• **What the task asks**
Lines outside the range are not wanted. Give again exactly the lines between the line holding "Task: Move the" and the line holding "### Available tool", inclusive, from the listing below.

• **The input**
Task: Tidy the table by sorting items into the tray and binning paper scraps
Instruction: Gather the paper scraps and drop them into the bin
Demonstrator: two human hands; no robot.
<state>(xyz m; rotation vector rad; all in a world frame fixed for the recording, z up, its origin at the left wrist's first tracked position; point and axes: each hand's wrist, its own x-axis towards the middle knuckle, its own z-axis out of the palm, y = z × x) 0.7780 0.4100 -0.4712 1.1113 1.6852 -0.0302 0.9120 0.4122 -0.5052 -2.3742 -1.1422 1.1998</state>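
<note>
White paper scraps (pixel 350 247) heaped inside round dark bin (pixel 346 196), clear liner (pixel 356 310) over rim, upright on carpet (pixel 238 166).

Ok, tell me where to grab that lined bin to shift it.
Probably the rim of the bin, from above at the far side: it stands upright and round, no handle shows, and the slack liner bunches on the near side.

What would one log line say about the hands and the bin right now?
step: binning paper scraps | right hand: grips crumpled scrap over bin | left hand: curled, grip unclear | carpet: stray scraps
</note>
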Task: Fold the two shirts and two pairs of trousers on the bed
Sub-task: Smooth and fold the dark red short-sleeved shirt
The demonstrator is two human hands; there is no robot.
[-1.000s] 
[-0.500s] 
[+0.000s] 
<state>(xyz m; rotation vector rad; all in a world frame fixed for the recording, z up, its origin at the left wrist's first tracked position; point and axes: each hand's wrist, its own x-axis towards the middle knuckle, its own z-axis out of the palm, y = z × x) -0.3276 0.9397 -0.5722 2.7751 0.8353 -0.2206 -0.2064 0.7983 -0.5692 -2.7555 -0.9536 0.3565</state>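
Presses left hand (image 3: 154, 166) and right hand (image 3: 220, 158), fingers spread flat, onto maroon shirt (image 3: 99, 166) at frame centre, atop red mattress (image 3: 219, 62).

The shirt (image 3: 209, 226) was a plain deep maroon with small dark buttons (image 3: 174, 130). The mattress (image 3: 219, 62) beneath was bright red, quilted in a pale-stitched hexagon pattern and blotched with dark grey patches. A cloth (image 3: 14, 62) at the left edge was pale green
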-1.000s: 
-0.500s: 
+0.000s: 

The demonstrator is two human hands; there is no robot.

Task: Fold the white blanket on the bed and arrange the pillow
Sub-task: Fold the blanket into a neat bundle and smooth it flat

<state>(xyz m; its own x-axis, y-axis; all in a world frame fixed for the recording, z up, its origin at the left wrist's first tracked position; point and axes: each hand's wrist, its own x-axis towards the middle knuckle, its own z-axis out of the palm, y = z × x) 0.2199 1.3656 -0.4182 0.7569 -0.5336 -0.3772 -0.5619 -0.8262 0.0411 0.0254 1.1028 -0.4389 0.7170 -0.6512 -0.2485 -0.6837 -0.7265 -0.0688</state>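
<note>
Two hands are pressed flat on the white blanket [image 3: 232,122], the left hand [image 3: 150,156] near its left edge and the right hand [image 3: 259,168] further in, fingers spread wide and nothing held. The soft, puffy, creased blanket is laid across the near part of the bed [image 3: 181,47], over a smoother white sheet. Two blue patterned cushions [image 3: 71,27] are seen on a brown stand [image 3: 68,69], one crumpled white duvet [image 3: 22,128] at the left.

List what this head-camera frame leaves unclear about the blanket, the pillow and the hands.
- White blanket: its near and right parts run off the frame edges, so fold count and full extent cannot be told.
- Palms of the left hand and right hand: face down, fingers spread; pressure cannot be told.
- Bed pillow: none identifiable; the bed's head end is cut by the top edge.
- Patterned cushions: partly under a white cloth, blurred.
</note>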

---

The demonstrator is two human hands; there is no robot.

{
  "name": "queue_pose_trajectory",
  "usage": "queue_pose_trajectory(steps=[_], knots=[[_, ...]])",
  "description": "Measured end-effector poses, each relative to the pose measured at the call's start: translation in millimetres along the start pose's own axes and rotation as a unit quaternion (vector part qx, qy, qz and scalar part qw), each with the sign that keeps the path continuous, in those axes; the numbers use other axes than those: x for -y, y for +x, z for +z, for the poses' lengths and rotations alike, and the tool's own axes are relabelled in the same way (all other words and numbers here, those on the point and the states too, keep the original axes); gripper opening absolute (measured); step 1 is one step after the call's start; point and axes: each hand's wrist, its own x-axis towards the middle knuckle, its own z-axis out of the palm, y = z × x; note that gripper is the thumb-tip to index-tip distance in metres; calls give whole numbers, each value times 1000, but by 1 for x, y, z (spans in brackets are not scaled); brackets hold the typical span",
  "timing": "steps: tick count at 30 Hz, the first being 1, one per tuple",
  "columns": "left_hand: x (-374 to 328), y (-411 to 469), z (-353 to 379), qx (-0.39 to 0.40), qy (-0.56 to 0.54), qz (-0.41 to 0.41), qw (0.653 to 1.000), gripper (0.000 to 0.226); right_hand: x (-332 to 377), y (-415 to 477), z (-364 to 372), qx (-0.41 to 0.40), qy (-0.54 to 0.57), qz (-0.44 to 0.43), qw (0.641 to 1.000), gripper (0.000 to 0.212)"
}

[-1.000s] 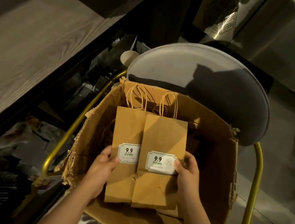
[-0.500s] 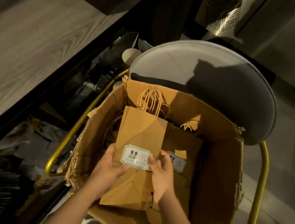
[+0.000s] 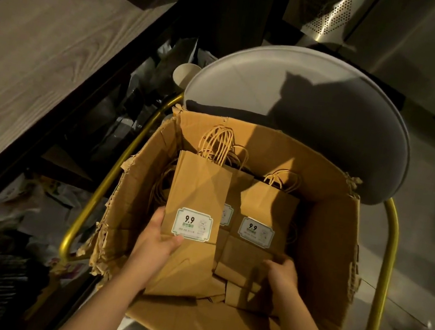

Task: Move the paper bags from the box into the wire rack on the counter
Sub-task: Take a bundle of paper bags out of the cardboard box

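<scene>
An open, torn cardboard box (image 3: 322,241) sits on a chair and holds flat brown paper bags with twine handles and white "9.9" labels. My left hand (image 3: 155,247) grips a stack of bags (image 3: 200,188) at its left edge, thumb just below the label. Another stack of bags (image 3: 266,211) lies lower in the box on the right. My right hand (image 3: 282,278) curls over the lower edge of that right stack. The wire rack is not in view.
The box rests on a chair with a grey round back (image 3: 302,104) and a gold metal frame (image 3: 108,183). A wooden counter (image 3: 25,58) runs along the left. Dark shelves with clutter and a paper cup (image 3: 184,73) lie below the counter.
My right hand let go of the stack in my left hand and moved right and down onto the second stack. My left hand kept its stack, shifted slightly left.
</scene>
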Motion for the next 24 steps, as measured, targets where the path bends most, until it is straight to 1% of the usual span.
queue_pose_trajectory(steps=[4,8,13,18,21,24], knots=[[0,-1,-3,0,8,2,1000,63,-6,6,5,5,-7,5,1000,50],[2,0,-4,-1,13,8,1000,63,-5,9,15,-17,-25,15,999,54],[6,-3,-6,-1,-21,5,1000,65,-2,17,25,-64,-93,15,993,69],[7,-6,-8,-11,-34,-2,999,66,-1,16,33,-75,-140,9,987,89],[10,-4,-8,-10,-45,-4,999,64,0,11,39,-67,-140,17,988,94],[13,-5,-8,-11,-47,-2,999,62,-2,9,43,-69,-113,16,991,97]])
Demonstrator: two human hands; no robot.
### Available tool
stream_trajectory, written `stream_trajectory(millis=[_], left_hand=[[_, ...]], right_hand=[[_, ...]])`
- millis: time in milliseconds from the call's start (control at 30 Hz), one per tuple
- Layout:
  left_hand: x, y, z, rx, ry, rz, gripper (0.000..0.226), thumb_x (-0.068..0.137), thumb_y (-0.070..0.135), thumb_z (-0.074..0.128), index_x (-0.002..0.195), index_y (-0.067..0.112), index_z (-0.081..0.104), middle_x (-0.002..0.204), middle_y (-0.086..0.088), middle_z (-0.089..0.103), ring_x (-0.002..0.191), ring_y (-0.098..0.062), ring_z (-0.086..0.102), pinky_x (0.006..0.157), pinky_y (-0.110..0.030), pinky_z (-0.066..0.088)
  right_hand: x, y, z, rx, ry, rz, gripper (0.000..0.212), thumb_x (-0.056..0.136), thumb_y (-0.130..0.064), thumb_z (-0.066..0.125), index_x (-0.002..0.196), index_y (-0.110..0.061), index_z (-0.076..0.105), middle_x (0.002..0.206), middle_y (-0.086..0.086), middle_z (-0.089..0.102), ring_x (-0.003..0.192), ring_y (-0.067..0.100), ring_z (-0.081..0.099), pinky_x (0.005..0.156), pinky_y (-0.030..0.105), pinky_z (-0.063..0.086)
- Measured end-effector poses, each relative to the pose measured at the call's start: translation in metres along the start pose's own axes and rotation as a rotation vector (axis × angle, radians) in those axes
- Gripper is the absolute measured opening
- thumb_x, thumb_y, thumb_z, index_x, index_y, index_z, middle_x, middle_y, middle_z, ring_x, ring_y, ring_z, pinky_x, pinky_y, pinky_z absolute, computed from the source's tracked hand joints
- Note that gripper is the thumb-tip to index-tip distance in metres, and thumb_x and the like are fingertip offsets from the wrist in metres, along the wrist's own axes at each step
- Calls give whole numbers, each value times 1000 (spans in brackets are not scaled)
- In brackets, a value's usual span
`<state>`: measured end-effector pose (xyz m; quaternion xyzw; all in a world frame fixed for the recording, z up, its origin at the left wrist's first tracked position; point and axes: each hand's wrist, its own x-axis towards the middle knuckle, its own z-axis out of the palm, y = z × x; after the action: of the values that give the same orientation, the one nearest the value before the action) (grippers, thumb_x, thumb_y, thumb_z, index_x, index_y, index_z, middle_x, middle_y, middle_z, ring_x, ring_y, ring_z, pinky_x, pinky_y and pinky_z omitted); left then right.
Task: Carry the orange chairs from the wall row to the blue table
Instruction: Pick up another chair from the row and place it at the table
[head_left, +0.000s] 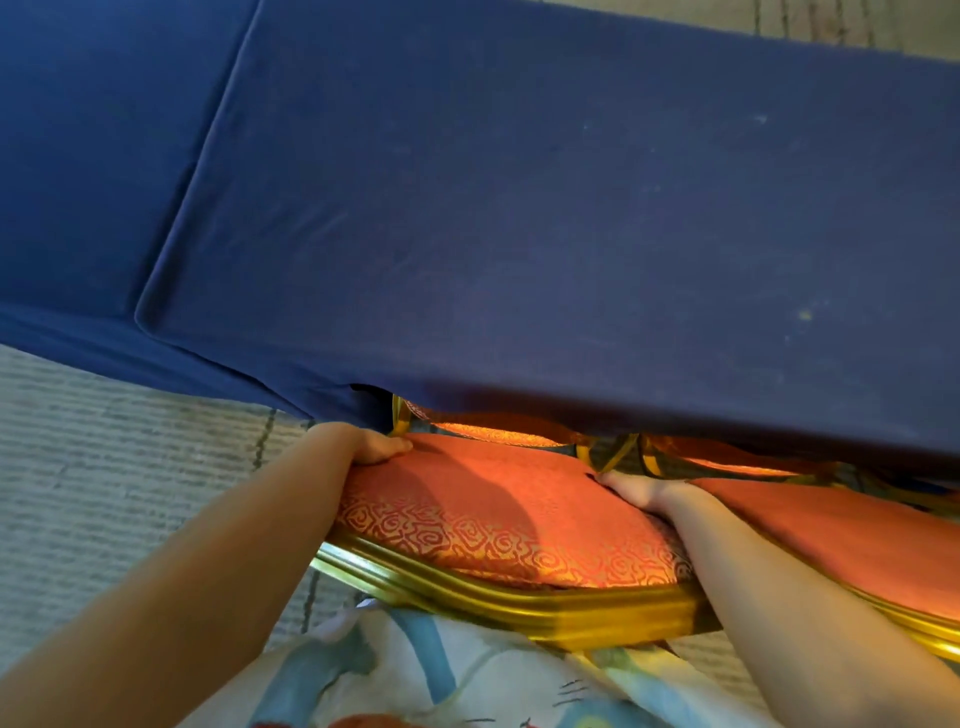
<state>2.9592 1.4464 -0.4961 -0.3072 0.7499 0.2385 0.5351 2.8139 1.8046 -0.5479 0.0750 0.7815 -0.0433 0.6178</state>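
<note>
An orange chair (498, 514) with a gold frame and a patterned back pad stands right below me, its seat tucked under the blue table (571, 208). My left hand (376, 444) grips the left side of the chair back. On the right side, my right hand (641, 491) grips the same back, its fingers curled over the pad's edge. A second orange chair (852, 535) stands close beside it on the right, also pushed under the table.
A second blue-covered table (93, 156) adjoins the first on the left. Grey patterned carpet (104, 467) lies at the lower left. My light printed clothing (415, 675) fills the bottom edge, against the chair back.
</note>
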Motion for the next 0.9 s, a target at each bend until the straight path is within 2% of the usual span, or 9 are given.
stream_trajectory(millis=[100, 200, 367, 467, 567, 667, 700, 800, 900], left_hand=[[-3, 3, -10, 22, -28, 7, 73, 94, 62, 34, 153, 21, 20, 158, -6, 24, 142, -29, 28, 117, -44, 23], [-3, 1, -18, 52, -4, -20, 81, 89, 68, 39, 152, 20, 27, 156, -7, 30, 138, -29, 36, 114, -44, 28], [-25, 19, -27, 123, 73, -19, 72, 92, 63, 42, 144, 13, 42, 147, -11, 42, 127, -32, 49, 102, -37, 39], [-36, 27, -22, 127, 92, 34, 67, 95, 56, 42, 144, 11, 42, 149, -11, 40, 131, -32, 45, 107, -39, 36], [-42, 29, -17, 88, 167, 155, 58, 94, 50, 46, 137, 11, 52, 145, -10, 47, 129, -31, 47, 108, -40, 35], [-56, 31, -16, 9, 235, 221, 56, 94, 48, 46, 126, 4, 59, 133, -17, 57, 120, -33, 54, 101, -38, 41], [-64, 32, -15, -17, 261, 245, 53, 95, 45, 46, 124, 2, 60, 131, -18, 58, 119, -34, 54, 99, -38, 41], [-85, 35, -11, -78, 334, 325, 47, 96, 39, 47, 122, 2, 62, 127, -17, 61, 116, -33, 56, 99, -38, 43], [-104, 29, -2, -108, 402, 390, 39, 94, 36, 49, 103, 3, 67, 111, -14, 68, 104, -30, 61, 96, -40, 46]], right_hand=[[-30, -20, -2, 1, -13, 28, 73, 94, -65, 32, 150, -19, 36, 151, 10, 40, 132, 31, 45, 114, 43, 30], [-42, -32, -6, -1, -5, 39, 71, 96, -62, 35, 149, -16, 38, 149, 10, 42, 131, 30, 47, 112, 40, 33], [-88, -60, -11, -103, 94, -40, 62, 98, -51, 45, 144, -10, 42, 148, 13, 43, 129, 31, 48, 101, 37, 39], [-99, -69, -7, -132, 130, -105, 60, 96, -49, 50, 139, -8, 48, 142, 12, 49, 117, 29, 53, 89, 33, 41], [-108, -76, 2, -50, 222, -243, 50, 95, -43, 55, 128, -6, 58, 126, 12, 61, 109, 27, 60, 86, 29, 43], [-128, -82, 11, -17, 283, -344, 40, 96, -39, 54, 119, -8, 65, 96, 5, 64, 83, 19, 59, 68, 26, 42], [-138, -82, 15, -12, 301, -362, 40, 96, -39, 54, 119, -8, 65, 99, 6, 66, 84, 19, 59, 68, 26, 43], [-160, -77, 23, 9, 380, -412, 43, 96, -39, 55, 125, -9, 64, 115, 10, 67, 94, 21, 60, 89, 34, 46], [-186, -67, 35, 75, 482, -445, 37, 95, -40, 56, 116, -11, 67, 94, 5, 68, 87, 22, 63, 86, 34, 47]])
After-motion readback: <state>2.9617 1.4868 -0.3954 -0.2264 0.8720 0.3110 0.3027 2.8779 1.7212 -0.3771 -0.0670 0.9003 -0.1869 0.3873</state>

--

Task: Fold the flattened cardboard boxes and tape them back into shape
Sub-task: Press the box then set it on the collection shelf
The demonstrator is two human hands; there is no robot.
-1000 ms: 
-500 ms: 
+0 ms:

• **Exercise answer**
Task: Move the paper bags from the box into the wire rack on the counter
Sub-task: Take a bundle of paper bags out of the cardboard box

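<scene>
An open, torn cardboard box (image 3: 322,241) sits on a chair and holds flat brown paper bags with twine handles and white "9.9" labels. My left hand (image 3: 155,247) grips a stack of bags (image 3: 200,188) at its left edge, thumb just below the label. Another stack of bags (image 3: 266,211) lies lower in the box on the right. My right hand (image 3: 282,278) curls over the lower edge of that right stack. The wire rack is not in view.
The box rests on a chair with a grey round back (image 3: 302,104) and a gold metal frame (image 3: 108,183). A wooden counter (image 3: 25,58) runs along the left. Dark shelves with clutter and a paper cup (image 3: 184,73) lie below the counter.
My right hand let go of the stack in my left hand and moved right and down onto the second stack. My left hand kept its stack, shifted slightly left.
</scene>
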Motion for the next 24 steps, as measured, targets where the path bends most, until it is straight to 1% of the usual span.
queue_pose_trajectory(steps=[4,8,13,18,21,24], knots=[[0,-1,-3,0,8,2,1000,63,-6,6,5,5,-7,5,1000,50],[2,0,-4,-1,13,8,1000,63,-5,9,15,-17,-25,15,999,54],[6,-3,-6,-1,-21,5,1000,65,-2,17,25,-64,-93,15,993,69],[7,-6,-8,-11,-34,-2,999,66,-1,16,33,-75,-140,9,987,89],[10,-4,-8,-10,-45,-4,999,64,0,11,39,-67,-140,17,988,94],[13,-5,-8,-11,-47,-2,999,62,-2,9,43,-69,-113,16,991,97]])
Demonstrator: two human hands; no robot.
### Available tool

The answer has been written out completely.